WHAT THIS TASK INVOLVES: Report each line from the records where the string "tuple" turns up.

-- DATA SHOWN follows --

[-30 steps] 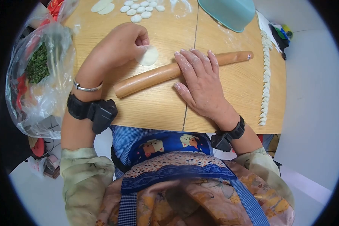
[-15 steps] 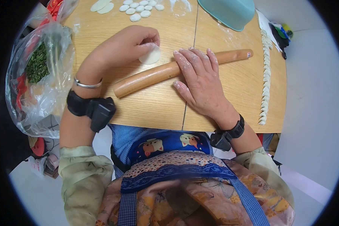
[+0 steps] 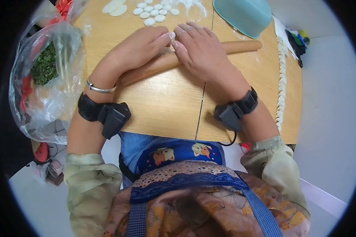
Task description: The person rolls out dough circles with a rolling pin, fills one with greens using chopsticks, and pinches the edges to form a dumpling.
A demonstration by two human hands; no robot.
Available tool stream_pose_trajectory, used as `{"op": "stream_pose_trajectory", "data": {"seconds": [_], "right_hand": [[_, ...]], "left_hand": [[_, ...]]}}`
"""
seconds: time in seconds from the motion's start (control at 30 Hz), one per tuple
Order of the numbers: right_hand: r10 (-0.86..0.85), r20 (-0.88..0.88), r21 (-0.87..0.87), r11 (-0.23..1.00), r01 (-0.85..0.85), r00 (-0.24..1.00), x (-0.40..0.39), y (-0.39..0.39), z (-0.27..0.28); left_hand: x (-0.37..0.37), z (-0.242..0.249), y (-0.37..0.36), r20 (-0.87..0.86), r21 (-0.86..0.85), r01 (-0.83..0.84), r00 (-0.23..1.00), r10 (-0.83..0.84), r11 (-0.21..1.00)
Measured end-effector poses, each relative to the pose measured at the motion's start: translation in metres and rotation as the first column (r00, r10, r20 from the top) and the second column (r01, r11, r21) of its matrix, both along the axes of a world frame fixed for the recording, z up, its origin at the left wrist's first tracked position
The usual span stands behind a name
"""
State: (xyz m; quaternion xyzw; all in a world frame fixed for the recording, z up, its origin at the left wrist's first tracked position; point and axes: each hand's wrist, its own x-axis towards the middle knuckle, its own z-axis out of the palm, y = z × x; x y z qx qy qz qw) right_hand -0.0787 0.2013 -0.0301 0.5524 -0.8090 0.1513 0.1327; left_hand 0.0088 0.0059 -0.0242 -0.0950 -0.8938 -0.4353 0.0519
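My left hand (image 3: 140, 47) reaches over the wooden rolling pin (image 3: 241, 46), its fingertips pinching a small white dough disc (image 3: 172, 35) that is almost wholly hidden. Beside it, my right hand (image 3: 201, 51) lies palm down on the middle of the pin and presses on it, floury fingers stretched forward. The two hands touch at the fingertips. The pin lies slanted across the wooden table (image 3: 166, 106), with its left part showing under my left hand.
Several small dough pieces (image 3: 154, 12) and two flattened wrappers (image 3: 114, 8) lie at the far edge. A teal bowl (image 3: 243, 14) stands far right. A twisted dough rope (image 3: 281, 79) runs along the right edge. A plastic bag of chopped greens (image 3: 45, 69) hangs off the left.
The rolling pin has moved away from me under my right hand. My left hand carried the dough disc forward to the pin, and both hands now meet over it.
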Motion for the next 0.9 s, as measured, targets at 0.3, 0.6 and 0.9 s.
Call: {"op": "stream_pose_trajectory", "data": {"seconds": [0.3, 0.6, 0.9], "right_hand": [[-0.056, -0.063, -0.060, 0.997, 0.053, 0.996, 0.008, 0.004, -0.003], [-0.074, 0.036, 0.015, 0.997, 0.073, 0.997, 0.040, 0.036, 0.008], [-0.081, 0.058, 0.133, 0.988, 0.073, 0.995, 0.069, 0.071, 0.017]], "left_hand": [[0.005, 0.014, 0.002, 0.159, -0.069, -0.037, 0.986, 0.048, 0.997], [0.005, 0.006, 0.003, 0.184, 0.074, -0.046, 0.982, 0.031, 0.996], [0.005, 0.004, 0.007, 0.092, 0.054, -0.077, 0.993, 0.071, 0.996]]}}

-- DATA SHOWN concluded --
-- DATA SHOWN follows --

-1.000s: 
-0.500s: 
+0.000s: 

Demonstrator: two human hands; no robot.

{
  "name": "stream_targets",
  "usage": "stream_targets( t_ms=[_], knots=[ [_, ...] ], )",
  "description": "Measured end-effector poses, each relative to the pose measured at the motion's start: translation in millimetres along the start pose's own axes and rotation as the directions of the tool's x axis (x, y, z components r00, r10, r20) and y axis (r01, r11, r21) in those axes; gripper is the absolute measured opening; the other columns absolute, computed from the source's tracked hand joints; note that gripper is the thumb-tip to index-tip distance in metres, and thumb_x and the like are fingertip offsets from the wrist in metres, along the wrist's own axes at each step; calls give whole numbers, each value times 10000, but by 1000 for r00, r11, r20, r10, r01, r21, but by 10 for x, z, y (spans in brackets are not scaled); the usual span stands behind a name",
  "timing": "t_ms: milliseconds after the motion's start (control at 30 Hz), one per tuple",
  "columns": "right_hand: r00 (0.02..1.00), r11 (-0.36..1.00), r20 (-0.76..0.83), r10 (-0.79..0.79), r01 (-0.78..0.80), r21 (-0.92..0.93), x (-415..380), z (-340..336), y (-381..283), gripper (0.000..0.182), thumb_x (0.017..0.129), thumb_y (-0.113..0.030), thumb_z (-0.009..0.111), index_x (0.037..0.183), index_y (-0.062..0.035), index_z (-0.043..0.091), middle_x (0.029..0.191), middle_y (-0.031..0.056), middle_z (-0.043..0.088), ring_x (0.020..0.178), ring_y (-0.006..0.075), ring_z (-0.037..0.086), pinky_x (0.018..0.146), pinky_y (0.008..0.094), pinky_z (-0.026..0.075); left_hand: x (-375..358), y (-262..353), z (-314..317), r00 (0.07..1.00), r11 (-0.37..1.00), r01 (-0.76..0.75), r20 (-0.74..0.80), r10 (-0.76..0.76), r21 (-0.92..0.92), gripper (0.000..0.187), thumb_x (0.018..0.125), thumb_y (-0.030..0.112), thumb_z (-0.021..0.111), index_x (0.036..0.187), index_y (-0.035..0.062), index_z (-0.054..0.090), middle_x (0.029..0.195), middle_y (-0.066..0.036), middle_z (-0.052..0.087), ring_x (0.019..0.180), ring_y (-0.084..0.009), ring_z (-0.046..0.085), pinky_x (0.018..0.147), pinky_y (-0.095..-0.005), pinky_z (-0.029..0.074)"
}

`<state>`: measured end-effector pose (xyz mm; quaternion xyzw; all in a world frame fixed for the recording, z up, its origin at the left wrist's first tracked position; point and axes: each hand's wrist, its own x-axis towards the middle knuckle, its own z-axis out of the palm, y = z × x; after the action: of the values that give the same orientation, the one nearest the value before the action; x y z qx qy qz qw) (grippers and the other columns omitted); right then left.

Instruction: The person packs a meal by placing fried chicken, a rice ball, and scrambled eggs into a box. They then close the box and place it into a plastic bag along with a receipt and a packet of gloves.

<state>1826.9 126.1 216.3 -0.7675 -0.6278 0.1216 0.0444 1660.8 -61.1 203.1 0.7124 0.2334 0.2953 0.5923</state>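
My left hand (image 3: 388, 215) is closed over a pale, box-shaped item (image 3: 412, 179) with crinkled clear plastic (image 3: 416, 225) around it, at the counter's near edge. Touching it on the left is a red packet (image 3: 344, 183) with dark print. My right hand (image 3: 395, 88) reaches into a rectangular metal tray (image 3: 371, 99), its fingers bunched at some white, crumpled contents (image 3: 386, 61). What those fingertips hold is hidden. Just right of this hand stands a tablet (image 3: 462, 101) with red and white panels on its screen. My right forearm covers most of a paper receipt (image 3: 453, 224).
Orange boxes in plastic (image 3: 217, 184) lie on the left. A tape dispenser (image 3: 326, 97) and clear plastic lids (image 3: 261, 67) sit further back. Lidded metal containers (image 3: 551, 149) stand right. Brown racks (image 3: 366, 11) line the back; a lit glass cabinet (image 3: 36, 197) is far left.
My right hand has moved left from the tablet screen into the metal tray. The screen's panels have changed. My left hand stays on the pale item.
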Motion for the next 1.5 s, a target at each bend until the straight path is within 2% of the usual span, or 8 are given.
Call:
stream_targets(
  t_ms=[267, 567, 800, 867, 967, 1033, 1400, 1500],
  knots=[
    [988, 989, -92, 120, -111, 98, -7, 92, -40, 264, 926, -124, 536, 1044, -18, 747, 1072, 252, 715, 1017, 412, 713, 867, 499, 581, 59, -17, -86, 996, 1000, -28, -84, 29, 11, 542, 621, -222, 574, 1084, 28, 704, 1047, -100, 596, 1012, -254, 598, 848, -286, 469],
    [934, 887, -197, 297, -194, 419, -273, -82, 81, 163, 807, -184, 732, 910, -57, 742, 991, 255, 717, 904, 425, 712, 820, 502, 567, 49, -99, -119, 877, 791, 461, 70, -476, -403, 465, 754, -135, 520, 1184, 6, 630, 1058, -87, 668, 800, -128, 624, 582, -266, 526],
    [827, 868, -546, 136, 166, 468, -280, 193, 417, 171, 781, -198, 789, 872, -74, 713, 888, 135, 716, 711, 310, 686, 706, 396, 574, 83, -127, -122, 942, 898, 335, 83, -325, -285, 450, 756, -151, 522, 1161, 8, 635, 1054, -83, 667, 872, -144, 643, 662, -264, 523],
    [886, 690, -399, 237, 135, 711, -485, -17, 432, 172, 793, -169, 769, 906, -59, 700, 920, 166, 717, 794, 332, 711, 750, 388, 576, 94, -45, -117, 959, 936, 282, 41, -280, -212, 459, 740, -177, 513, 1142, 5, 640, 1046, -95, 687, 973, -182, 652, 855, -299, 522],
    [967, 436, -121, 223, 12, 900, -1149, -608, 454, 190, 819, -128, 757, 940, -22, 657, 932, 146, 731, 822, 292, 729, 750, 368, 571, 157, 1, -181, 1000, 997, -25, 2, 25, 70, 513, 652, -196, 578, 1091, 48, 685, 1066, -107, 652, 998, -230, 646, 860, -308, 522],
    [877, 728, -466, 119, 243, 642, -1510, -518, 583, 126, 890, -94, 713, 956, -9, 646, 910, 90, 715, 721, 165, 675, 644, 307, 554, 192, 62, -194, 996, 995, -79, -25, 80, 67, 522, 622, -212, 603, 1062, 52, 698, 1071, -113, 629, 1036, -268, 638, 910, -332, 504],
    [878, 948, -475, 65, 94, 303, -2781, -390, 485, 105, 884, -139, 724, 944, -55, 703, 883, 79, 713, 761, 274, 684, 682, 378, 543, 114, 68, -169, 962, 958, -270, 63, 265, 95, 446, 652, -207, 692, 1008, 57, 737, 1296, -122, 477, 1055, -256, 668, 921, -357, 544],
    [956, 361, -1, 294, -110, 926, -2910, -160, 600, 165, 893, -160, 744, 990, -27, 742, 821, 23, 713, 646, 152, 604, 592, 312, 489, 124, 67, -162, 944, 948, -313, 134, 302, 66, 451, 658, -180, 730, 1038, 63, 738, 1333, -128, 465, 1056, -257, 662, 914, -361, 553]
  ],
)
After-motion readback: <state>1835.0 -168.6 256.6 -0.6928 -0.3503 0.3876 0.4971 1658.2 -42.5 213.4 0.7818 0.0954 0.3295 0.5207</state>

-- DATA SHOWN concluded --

OUTPUT FOR THIS EXERCISE:
seconds: time in seconds from the motion's start (control at 30 Hz), one per tuple
  "timing": "t_ms: milliseconds after the motion's start (control at 30 Hz), one per tuple",

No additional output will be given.